##### PROVIDED MATERIAL
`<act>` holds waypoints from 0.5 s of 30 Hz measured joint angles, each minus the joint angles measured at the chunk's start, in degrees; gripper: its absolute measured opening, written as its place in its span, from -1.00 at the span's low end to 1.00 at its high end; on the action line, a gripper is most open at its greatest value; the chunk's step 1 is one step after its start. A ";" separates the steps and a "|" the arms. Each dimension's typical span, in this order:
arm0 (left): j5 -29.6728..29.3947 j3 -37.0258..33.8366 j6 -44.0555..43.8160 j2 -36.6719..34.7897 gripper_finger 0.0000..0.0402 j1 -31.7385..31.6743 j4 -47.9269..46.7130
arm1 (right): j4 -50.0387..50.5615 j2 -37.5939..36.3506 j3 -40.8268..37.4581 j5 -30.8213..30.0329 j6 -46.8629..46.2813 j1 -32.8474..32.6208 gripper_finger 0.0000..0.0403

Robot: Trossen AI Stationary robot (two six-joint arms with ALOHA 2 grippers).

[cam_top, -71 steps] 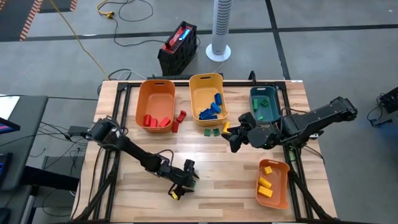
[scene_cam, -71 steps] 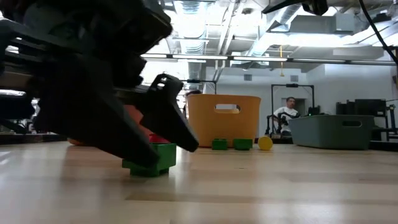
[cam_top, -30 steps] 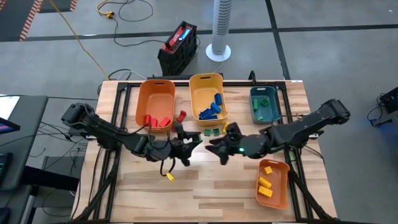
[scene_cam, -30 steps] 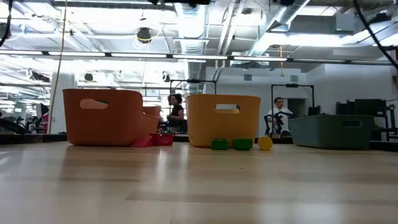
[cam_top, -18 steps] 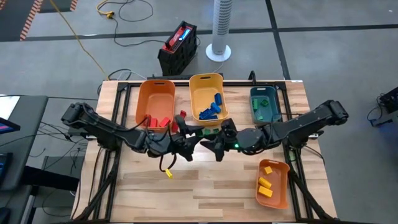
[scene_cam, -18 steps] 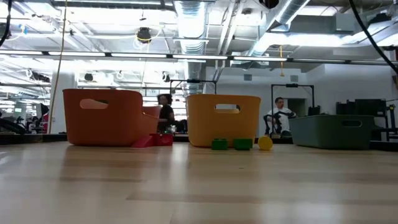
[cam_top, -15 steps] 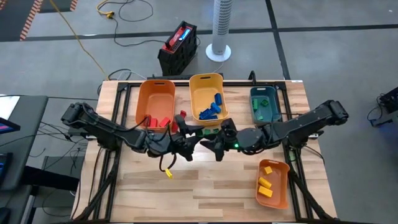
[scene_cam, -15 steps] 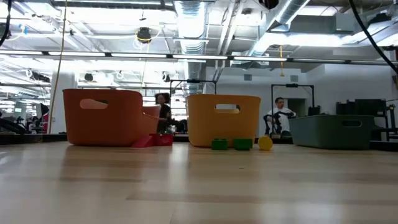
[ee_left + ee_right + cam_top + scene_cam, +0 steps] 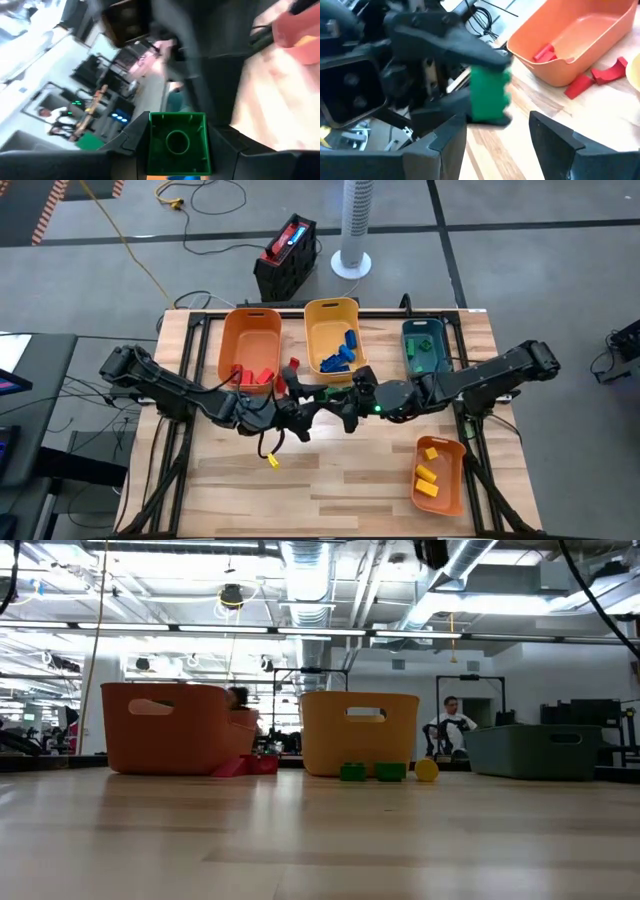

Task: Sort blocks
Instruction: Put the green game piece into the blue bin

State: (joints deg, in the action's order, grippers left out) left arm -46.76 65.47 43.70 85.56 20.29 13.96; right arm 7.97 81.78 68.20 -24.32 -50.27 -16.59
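Note:
A green block (image 9: 177, 142) hangs above the middle of the table, with my left gripper (image 9: 316, 399) shut on it. In the right wrist view the same green block (image 9: 490, 95) sits between the left arm's dark fingers. My right gripper (image 9: 500, 135) faces it from the table's right, open, a short way off and touching nothing; from above, my right gripper (image 9: 346, 408) shows close beside the left one. Two green blocks (image 9: 352, 772) and a yellow one (image 9: 427, 770) lie before the yellow bin (image 9: 335, 340). Red blocks (image 9: 290, 370) lie by the orange bin (image 9: 250, 345). My left gripper pinches the green block by two opposite side walls (image 9: 152, 150) between its two fingers. The fingers come roughly level from the table's left. The block's hollow underside faces the wrist camera. It is lifted clear of the table.
A teal bin (image 9: 425, 345) with green blocks stands at the far right. A small orange bin (image 9: 440, 475) with yellow blocks sits near the right front. The yellow bin holds blue blocks. Bare wood lies along the near edge. People show in the room behind.
My right gripper has moved toward the far edge and a little left, closing in on the left gripper and its green block. The left gripper has shifted slightly toward the far edge, still holding the block. A person behind the bins has walked left.

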 joint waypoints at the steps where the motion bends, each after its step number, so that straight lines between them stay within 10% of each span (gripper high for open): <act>1: -0.57 0.00 0.31 -0.28 -0.35 -0.02 0.32 | 0.35 -0.08 0.00 0.03 -0.04 -0.71 0.13; 15: 2.91 0.07 -4.06 -0.52 -0.35 0.39 -1.10 | 6.98 -4.76 0.00 -4.18 -1.19 -3.33 0.13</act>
State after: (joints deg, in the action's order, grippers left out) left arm -43.84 65.54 39.64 85.03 20.69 12.86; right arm 14.95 77.02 68.20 -28.50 -51.45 -19.92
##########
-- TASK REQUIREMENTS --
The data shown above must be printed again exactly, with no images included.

-- WRITTEN RESPONSE --
`<act>` holds waypoints from 0.5 s of 30 Hz measured joint angles, each minus the joint angles measured at the chunk's start, in degrees; gripper: its absolute measured opening, written as its place in its span, from -1.00 at the span's low end to 1.00 at its high end; on the action line, a gripper is most open at its greatest value; the chunk's step 1 is one step after its start. A ";" separates the steps and a "|" the arms. Each dimension's typical span, in this order:
arm0 (left): j5 -29.6728..29.3947 j3 -37.0258..33.8366 j6 -44.0555..43.8160 j2 -36.6719..34.7897 gripper_finger 0.0000..0.0402 j1 -31.7385..31.6743 j4 -47.9269..46.7130
arm1 (right): j4 -50.0387..50.5615 j2 -37.5939..36.3506 j3 -40.8268..37.4581 j5 -30.8213..30.0329 j6 -46.8629..46.2813 j1 -32.8474..32.6208 gripper_finger 0.0000..0.0403

Robot: Trossen AI Stationary robot (two six-joint arms with ALOHA 2 grippers).

[cam_top, -71 steps] 
[scene_cam, -71 steps] 
[cam_top, -30 steps] 
[scene_cam, -30 steps] 
[cam_top, -18 steps] 
[scene_cam, -18 steps] 
[cam_top, -15 steps] 
[scene_cam, -15 steps] 
[ee_left + ee_right + cam_top + scene_cam, +0 steps] 

Task: Sort blocks
Instruction: Put the green game piece into the blue bin

State: (joints deg, in the action's order, grippers left out) left arm -46.76 65.47 43.70 85.56 20.29 13.96; right arm 7.97 81.78 68.20 -24.32 -50.27 -16.59
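Note:
A green block (image 9: 177, 142) hangs above the middle of the table, with my left gripper (image 9: 316, 399) shut on it. In the right wrist view the same green block (image 9: 490, 95) sits between the left arm's dark fingers. My right gripper (image 9: 500, 135) faces it from the table's right, open, a short way off and touching nothing; from above, my right gripper (image 9: 346, 408) shows close beside the left one. Two green blocks (image 9: 352, 772) and a yellow one (image 9: 427, 770) lie before the yellow bin (image 9: 335, 340). Red blocks (image 9: 290, 370) lie by the orange bin (image 9: 250, 345). My left gripper pinches the green block by two opposite side walls (image 9: 152, 150) between its two fingers. The fingers come roughly level from the table's left. The block's hollow underside faces the wrist camera. It is lifted clear of the table.
A teal bin (image 9: 425, 345) with green blocks stands at the far right. A small orange bin (image 9: 440, 475) with yellow blocks sits near the right front. The yellow bin holds blue blocks. Bare wood lies along the near edge. People show in the room behind.
My right gripper has moved toward the far edge and a little left, closing in on the left gripper and its green block. The left gripper has shifted slightly toward the far edge, still holding the block. A person behind the bins has walked left.
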
 joint waypoints at the steps where the motion bends, each after its step number, so that straight lines between them stay within 10% of each span (gripper high for open): <act>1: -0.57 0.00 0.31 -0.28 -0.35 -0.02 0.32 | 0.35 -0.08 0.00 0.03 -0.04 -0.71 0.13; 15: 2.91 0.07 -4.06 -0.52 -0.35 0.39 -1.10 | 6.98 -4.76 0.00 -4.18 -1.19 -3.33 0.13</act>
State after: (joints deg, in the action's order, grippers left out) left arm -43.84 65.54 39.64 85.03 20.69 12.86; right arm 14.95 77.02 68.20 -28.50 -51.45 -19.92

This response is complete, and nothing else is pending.